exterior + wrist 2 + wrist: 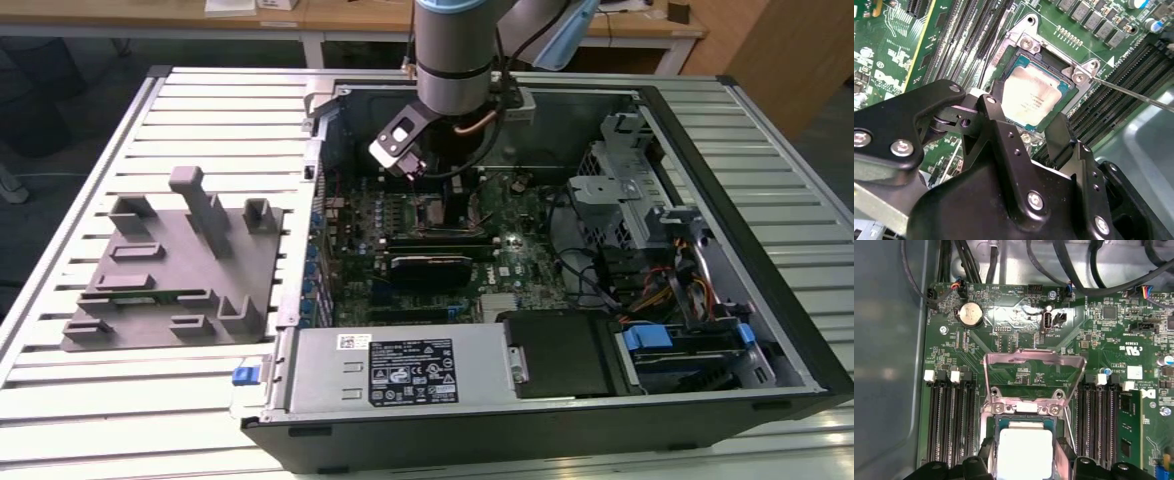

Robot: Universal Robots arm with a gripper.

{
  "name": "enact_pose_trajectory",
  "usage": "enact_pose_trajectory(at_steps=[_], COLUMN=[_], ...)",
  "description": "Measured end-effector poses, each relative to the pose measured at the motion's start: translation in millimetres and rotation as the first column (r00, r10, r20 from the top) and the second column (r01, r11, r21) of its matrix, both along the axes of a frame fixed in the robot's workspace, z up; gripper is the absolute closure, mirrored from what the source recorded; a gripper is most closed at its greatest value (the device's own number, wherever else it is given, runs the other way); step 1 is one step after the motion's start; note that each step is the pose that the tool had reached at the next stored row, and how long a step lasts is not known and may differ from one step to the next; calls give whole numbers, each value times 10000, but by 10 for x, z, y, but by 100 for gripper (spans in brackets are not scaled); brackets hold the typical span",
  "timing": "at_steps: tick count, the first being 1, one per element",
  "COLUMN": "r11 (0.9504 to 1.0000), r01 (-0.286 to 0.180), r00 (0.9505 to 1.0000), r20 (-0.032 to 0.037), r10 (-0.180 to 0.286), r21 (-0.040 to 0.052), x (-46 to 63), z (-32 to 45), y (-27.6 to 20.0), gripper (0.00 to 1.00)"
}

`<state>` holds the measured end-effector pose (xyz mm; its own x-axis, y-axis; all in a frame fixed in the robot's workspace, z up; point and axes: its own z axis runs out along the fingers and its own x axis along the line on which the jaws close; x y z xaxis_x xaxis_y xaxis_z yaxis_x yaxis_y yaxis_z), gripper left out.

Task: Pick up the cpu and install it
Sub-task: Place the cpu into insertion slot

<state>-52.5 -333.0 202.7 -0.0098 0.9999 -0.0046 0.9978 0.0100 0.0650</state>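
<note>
My end effector (1026,117) hangs released just above the socket (1074,76), its black, bolted fingers (990,102) spread wider than the cpu (1031,95) and, as far as I can tell, clear of its edges. The cpu lies flat in the socket: a small square with a matte silvery lid and a thin green rim, looking level and squared to the seat. I judge the placing done and the locking-down not yet done. In the first wrist view the bright steel frame (1034,360) stands tipped open behind the chip, and in the second wrist view the thin wire lever (1134,96) runs free beside it. Any move from here, I judge, calls for a clean, straight path that does not nudge the cpu out of its seat.

Long black slots (949,420) flank the socket on a glossy green board (1019,325), with a round coin cell (970,314) and dark cables (1004,260) beyond. In the exterior view the open case (747,150) lies on a ribbed desk (80,400), and a grey moulded holder (174,270) sits beside it.
</note>
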Motion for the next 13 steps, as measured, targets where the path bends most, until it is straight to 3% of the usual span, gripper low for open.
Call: enact_pose_trajectory(at_steps=[4,6,9,13], r11=[10000,10000,10000,10000], r01=[-1,0,0,0], r00=[10000,9999,9998,9996], r20=[-59,-112,-210,-292], r10=[1,0,0,0], r21=[0,-1,0,0], x=[2,6,14,16], z=[68,97,127,164], y=[0,0,0,0], gripper=[42,47,65,77])
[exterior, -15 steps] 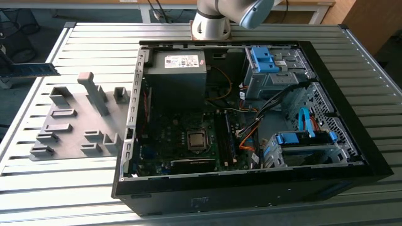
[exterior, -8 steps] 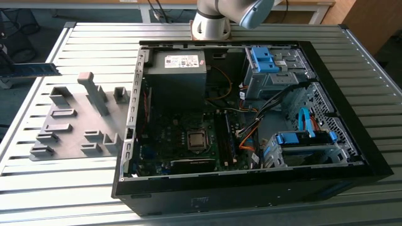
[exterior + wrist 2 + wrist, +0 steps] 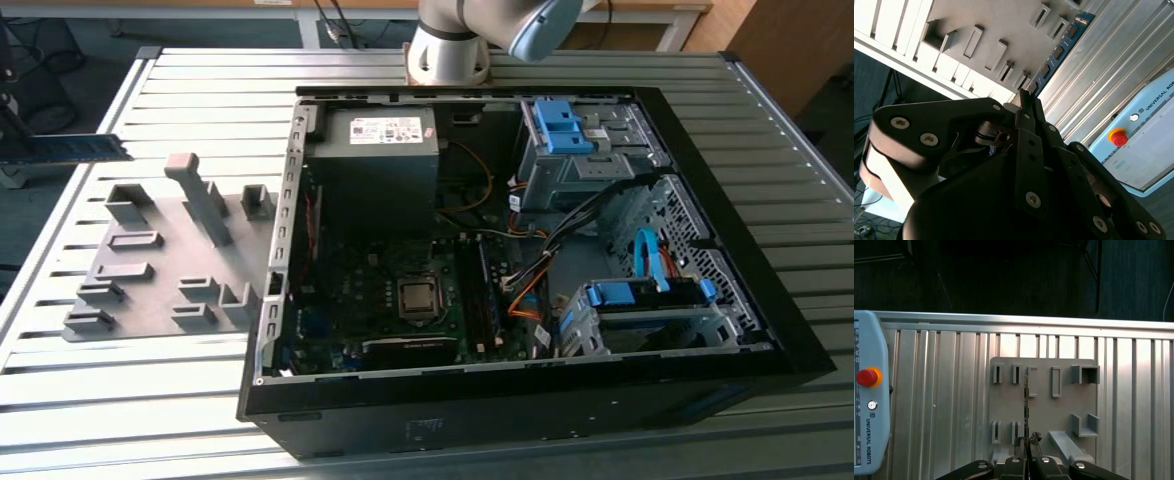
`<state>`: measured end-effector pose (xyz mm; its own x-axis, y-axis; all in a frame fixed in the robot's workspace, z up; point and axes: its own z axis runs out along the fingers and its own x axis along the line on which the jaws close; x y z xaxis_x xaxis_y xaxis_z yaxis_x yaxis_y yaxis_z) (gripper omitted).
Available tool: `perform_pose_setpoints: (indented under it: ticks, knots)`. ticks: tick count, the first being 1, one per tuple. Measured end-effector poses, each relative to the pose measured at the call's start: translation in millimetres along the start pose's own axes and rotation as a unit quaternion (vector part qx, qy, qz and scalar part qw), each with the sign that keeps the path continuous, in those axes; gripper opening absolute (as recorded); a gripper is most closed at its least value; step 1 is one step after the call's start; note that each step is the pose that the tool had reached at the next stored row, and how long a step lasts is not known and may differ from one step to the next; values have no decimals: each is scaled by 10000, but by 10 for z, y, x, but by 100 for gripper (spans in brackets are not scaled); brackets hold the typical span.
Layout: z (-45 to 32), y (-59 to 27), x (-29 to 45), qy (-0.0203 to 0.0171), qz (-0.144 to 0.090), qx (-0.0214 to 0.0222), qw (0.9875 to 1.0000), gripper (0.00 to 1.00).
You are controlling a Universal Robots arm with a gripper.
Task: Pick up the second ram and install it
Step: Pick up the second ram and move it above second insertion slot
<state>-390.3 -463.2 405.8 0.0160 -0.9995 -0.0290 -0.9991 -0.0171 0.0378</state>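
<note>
Exterior view: second ram [image 3: 74,148] (partly off-frame)

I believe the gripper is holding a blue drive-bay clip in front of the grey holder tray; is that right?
No: the gripper holds the second ram, a chip-lined board, not a clip, as the second wrist view shows, with the grey holder tray beyond it.

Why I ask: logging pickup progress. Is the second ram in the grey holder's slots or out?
Out. The fingers grip the second ram, and the exterior view shows it in the air, apart from the grey holder.
</note>
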Motion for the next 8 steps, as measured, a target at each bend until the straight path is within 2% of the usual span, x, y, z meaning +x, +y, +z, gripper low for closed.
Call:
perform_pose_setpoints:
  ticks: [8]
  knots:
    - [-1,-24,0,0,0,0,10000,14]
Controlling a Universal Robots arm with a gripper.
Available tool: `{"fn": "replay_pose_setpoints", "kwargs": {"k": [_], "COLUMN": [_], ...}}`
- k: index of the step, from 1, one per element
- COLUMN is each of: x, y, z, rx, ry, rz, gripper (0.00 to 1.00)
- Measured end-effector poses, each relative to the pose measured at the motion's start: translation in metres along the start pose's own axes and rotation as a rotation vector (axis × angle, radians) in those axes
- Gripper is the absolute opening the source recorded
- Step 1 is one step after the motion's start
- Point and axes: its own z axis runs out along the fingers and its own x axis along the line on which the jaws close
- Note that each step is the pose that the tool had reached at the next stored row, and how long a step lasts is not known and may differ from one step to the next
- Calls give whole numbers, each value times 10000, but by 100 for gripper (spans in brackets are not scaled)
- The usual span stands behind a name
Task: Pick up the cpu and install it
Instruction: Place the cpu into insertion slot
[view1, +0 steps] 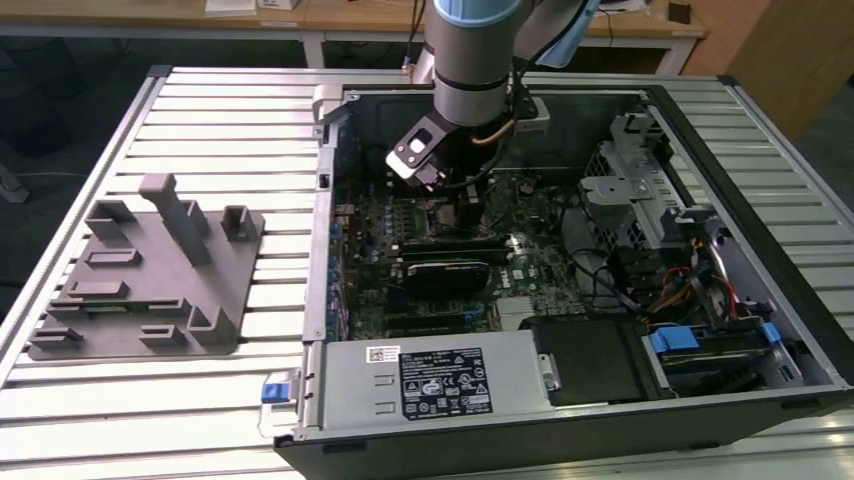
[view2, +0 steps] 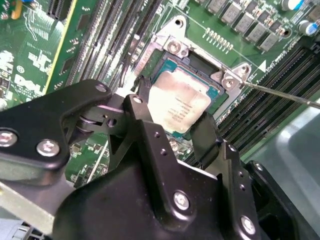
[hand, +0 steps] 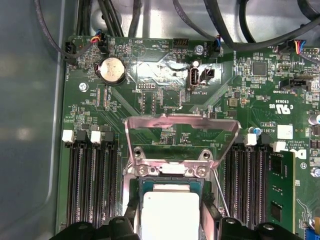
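Gripper (view2: 174, 106) closed on the cpu (view2: 181, 102), fingers on two opposite edges. The cpu lies in, or just above, the socket (view2: 172, 47) — full seating cannot be confirmed. Cover plate (hand: 182, 122) stands raised — unlatched.

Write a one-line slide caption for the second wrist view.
Black gripper clasps the flat silver square cpu at the metal-framed socket of a green motherboard.
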Motion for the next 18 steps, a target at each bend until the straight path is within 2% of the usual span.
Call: {"fn": "replay_pose_setpoints", "kwargs": {"k": [4, 11, 18], "x": [-2, -3, -3], "y": [-1, 2, 2], "z": [-5, -72, -78], "rx": [7, 6, 6], "ry": [-11, -10, -9], "rz": [0, 0, 0], "gripper": [60, 60, 60]}}
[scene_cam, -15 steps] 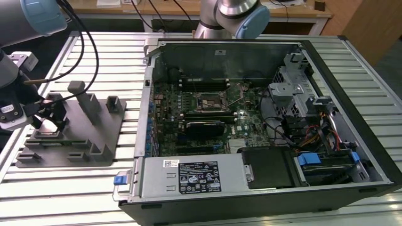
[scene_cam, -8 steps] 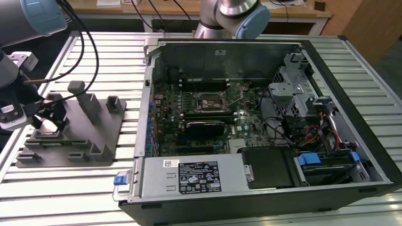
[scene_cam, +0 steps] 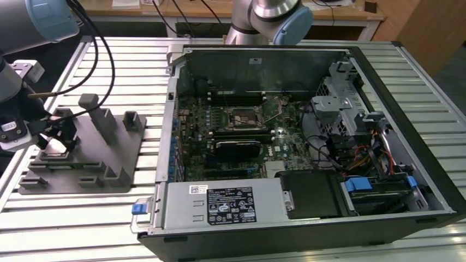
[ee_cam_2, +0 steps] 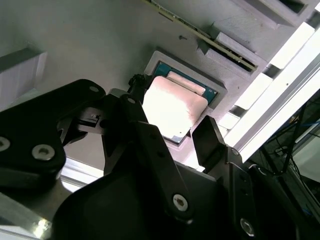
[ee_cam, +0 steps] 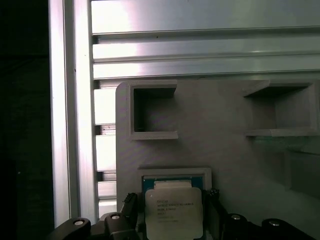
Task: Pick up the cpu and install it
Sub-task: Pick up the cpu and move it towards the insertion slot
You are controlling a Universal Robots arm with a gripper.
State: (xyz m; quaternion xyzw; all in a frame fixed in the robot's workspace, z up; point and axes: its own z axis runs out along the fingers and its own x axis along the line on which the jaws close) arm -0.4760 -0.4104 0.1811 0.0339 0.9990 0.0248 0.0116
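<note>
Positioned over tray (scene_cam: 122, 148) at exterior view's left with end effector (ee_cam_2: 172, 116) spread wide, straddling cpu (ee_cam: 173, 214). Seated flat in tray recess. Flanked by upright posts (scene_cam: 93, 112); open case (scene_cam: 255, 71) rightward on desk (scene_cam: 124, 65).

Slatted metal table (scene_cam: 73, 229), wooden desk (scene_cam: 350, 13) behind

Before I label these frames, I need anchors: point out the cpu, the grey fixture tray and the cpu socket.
cpu (ee_cam: 173, 212): first wrist view, centre of its silvery top.
grey fixture tray (scene_cam: 130, 147): exterior view, bare base plate.
cpu socket (scene_cam: 246, 118): exterior view, middle of its opening.
</note>
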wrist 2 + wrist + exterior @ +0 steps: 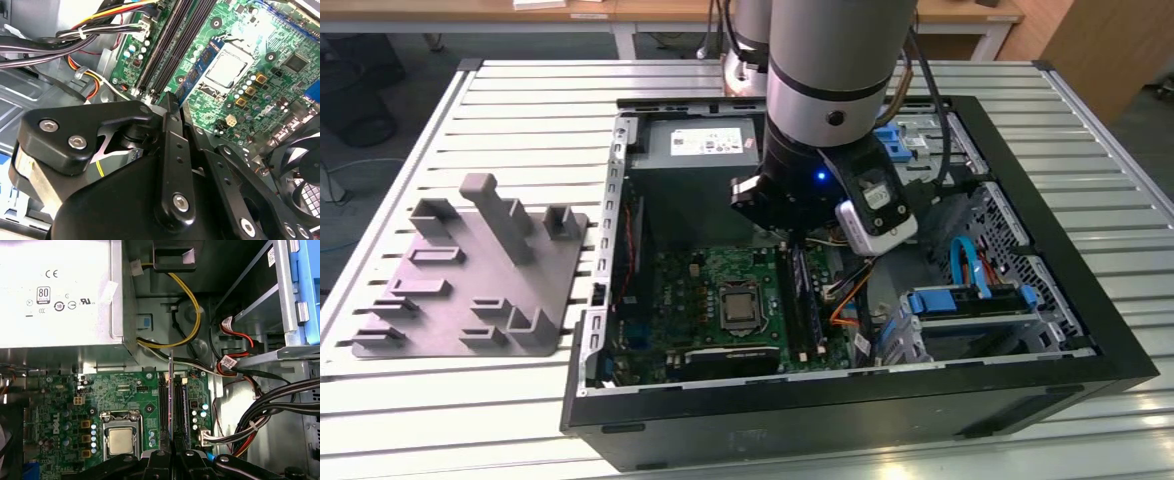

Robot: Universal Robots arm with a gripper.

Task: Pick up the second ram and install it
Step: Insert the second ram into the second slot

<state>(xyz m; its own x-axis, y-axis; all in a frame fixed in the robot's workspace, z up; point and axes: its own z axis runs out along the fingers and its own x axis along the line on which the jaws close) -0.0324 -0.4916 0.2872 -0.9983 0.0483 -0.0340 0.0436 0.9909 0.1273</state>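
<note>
My gripper (171, 449) is shut on the second ram (171, 390), a thin dark board that I see edge-on in the first wrist view. It stands upright between the fingertips, over the long black memory slots (162, 407) of the green motherboard (125, 390). The second wrist view shows the same stick (200, 67) reaching out from the gripper (172, 102) beside the slots (162, 45). I cannot tell whether its lower edge touches a slot. From the exterior view, the gripper (790, 238) hangs inside the open computer case (1067, 300), just above the slots (803, 300).
The processor socket (120, 440) lies beside the slots. Bundled cables (260, 410) run close on the other side, with the power supply (60, 295) behind. A grey holder block plate (467, 275) rests on the slatted table at the exterior view's left.
</note>
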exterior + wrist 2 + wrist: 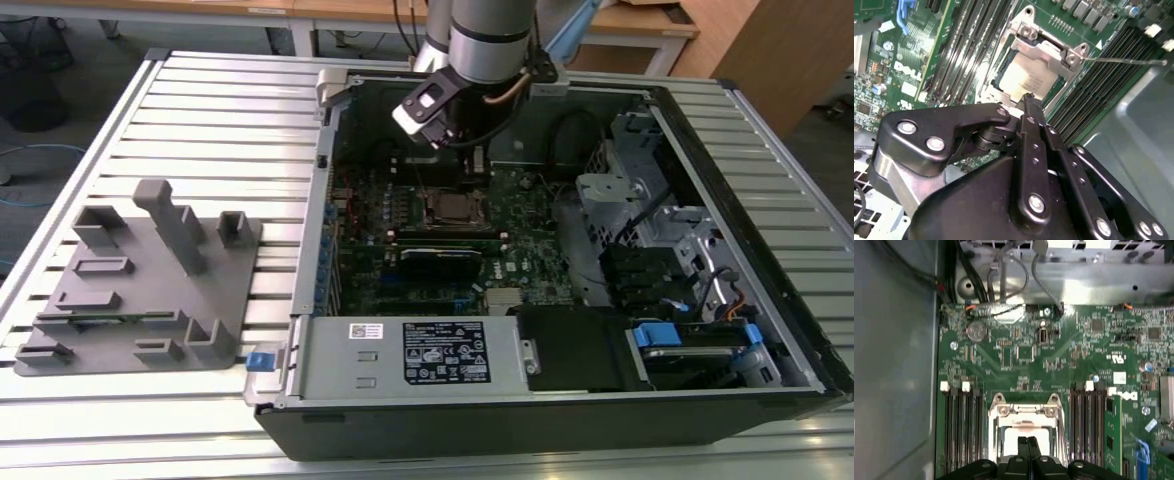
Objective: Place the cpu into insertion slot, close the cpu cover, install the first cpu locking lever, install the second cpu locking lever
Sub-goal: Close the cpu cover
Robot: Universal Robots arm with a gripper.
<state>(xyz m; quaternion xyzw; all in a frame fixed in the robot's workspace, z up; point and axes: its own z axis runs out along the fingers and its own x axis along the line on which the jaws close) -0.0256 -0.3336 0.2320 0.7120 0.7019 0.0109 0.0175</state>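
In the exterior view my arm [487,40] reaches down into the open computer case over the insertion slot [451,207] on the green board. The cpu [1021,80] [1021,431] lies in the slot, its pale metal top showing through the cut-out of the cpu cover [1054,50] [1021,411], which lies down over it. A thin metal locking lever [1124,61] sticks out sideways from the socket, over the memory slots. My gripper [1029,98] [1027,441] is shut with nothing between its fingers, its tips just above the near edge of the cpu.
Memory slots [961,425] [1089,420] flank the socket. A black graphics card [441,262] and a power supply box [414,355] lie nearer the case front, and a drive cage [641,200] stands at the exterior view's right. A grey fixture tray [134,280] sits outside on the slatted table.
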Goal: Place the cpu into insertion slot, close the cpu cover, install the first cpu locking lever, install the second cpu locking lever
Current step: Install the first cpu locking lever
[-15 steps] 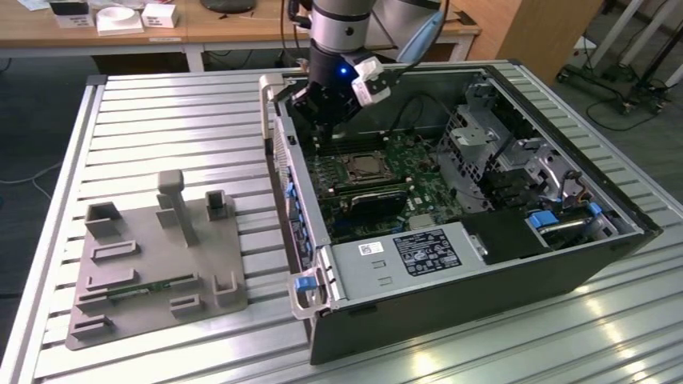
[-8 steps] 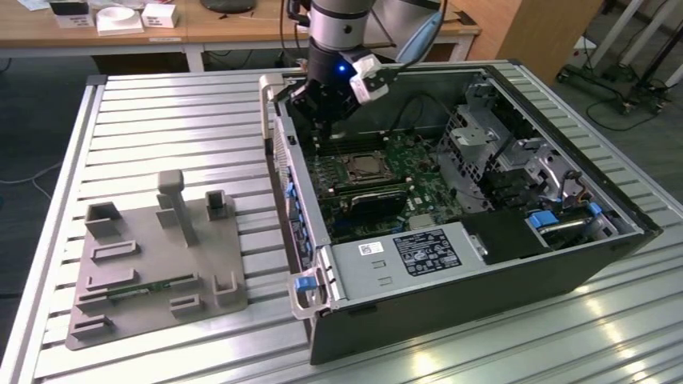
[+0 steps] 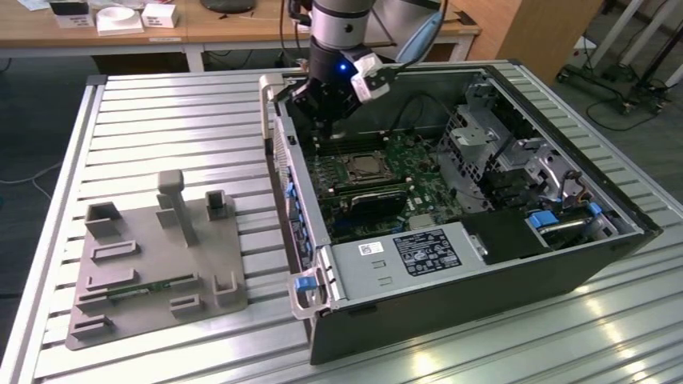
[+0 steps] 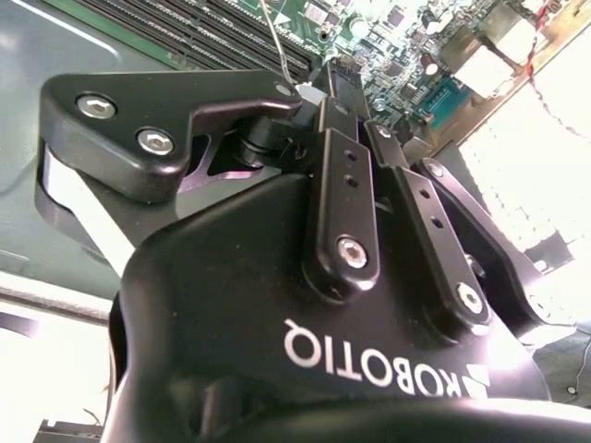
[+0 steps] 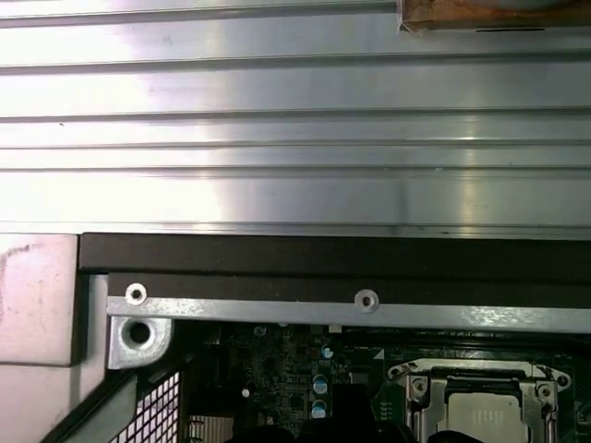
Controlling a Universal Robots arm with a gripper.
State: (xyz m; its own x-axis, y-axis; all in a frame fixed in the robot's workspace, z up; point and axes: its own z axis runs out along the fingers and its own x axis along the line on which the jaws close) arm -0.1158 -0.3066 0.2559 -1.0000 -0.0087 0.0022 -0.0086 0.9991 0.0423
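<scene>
Where the slatted aluminium tabletop reaches the exterior view's left, a flat grey moulded fixture with raised blocks and pockets lies well apart from the work. Beside it, towards the middle, lies the open black-and-silver computer case, its green circuit board facing up.

The black gripper hangs inside the case at its far corner, just above the board. In the second wrist view the gripper has its fingers drawn together at the tips. A thin silvery wire rod meets them there; whether it is pinched between them I cannot tell. Long black memory slots run past behind.

Just beyond the gripper, towards the exterior view's right, sits the insertion slot, a square socket with a silvery metal rim on the green board. In the first wrist view the cpu lies in that socket, a small flat chip with a dull silvery-grey metal top. The cpu cover, a thin bright metal frame, lies flat around it, the chip's top showing through its square window.
</scene>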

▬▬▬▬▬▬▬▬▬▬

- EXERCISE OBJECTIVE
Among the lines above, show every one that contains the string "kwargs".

- EXERCISE RESPONSE
Available tool: `{"fn": "replay_pose_setpoints", "kwargs": {"k": [_], "COLUMN": [_], ...}}`
Call: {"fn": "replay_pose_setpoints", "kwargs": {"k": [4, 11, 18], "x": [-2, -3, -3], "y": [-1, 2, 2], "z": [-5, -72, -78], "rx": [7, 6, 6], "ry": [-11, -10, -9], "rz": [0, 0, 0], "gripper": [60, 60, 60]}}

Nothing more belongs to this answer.